To correctly comprehend the viscosity effect on the regularities of the liquid dispersion, we must take into account that, at a constant value of the liquid kinematic viscosity coefficient, it can manifest itself both as extremely and lightly viscous, depending on geometric sizes of the region it occupies. Let us consider that, during the motion of the liquid along the capillary, the viscosity effect (per friction force balance on the capillary and the flow inertia force) will depend on capillary radius R and liquid density ρ: for a thin capillary, the friction force will exceed the inertion force, while it is just the opposite for a thick capillary. Therefore, let us dedimensionalize the coefficient of the liquid kinematic viscosity v to R ρ and the coefficient of liquid surface tension σ. To the same dedimensionalizing (in the SGSE system of physical units), all of the rest physical values will be subjected, which will be met in the problem. The problem dimensionless viscosity is as follows:

$$\frac{\nu }{{{{\nu }_{*}}}} = \nu \sqrt {\frac{\rho }{{\sigma R}}} .$$

As is seen, the value of the dimensionless viscosity depends on v, R, ρ, and σ. For the light viscous liquid, the drop separation occurs directly from the meniscus vertex (Fig. 1b). The droplet separates from the meniscus vertex, where the field intensity is maximum \(E \approx 3{{E}_{0}}\), and it is connected by the constriction (in the form of cateonoid) with the meniscus [13, 18]. The constriction breaks at its most narrow place with the radius \({{r}_{*}}\), where \({{r}_{*}}\) < r [18].

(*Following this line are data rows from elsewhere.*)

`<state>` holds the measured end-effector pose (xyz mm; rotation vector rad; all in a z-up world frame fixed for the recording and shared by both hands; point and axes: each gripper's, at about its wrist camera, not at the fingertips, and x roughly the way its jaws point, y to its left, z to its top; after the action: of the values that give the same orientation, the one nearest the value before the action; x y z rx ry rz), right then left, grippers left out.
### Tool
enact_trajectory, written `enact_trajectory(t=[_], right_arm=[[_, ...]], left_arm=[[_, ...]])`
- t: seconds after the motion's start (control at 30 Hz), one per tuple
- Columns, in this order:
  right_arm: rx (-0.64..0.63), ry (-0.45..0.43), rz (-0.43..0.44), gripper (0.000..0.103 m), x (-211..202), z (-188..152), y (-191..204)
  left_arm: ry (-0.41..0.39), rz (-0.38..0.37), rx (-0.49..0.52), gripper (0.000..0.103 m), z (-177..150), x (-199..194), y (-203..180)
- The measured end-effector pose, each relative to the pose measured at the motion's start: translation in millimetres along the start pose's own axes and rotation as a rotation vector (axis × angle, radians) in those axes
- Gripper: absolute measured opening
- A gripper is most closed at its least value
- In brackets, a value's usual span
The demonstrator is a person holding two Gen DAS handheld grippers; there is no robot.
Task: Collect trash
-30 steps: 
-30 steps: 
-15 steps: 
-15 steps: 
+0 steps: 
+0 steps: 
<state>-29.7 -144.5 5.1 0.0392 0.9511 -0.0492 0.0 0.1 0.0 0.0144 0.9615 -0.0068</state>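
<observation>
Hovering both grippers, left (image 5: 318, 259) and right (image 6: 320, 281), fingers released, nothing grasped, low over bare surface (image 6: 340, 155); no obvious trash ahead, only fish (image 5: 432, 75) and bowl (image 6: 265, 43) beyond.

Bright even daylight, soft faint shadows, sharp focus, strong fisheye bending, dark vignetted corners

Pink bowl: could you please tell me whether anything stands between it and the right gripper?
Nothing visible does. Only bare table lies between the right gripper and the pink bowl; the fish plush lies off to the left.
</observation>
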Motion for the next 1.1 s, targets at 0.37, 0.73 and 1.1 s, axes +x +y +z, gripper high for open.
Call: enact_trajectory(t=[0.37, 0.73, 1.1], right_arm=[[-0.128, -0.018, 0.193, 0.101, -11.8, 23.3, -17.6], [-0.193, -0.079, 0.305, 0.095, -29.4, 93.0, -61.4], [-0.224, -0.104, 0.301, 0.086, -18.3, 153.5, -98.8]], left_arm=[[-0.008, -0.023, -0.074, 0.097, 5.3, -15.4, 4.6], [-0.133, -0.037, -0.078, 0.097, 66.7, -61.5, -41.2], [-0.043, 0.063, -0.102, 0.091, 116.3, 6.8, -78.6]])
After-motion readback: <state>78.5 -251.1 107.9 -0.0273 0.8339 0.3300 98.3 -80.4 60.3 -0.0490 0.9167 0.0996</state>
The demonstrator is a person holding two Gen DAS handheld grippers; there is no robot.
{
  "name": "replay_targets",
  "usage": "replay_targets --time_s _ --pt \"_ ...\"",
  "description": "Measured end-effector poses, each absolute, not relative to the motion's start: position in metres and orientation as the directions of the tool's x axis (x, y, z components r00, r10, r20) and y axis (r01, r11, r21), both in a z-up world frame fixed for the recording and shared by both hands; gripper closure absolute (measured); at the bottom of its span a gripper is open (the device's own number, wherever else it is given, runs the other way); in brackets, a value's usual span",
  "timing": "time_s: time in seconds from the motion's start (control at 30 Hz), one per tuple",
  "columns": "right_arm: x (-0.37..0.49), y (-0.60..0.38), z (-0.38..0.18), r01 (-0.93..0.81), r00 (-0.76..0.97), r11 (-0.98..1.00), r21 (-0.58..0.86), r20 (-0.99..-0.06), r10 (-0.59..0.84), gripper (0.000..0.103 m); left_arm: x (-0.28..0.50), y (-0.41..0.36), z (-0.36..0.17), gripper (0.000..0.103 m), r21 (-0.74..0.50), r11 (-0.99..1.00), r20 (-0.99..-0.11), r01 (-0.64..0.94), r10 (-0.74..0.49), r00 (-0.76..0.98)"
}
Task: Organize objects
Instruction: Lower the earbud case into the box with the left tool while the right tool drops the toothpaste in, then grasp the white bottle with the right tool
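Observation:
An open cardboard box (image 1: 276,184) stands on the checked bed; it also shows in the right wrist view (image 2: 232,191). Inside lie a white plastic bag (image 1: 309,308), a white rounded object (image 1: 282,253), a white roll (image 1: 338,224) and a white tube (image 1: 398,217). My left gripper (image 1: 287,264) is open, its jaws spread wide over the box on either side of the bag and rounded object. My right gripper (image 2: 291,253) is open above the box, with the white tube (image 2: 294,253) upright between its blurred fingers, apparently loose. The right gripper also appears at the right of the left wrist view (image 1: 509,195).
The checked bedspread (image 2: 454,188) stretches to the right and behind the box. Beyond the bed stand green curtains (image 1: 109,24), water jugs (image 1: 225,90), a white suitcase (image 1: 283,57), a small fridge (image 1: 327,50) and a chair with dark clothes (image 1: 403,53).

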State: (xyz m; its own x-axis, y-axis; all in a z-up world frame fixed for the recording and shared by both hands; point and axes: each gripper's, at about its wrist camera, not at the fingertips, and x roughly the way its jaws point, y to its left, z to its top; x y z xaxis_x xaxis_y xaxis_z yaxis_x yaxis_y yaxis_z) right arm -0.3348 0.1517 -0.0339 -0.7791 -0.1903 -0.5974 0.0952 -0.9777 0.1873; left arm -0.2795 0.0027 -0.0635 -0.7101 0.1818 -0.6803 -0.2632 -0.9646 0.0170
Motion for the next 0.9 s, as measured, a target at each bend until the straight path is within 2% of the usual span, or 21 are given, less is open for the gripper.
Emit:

For the viscous liquids, all other things being equal, the unsteady development increment in the constriction will be substantially smaller, and the instability development time, respectively, greater [20, 21]. As to the liquid, it will keep on flowing, and a protrusion will form at the meniscus vertex, behind which the 2r thick jet will come out of the meniscus under the effect of the internal pressure in the liquid and due to the external electrostatic field. The separation of the droplet will occur from the vertex of the jet, where the electric field intensity will increase compared to 3E0 due to a charge induced by the 3E0 field at the jet vertex (the longer the jet, the higher the induced charge value). The vertex of the jet will be separated under the external electrostatic field with the charge on it due to the development of capillary waves instability in the charged jet, as is schematically shown in Fig. 4.

Fig. 4.
figure 4

General view of meniscus of a high viscous liquid at the end of capillary, separating a jet in the external electrostatic field.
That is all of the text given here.